*Work instruction:*
Check each line below for the word "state" and give the count alone.
[[ Data excerpt, beginning ]]
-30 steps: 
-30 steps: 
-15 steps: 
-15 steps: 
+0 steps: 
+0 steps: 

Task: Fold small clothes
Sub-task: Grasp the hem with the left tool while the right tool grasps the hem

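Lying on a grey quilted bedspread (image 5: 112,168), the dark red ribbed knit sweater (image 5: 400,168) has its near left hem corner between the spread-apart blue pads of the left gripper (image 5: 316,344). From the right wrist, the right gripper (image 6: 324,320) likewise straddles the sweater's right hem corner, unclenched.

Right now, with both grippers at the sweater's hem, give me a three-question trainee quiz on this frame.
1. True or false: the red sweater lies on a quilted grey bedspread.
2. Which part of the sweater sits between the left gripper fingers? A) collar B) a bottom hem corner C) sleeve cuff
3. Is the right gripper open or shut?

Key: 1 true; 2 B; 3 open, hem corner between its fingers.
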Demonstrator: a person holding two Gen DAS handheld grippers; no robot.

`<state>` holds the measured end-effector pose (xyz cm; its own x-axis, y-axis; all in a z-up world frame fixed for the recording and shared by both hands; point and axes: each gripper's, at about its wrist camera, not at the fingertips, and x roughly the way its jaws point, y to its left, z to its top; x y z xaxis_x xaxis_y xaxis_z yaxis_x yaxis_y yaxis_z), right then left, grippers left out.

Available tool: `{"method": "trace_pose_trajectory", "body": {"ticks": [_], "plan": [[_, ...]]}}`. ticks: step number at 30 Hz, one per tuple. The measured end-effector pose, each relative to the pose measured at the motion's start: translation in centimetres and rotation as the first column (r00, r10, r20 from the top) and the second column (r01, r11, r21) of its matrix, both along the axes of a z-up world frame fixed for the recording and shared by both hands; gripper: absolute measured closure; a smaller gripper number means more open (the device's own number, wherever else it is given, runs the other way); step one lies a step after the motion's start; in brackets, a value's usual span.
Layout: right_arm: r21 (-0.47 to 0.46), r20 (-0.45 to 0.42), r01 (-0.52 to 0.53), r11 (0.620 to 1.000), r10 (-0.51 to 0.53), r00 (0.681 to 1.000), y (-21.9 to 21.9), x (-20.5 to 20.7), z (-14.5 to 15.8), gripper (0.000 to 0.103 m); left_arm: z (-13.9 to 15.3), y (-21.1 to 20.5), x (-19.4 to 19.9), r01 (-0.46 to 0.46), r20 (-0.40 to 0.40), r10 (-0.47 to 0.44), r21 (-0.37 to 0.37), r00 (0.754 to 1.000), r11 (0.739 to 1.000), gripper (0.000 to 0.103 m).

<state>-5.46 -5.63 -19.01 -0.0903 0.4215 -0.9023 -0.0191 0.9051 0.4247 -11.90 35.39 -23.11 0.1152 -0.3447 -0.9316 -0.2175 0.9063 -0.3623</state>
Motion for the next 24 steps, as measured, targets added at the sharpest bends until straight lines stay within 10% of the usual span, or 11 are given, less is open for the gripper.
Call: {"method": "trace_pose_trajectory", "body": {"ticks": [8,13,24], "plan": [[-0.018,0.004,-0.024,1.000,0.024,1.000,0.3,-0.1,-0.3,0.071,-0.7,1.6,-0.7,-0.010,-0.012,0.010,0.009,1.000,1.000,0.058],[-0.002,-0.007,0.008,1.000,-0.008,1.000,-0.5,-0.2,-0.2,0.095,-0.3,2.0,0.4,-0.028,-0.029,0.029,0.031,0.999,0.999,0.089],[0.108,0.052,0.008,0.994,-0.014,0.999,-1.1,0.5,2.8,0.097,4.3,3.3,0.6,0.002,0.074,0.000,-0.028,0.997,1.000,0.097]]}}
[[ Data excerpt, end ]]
*Response:*
2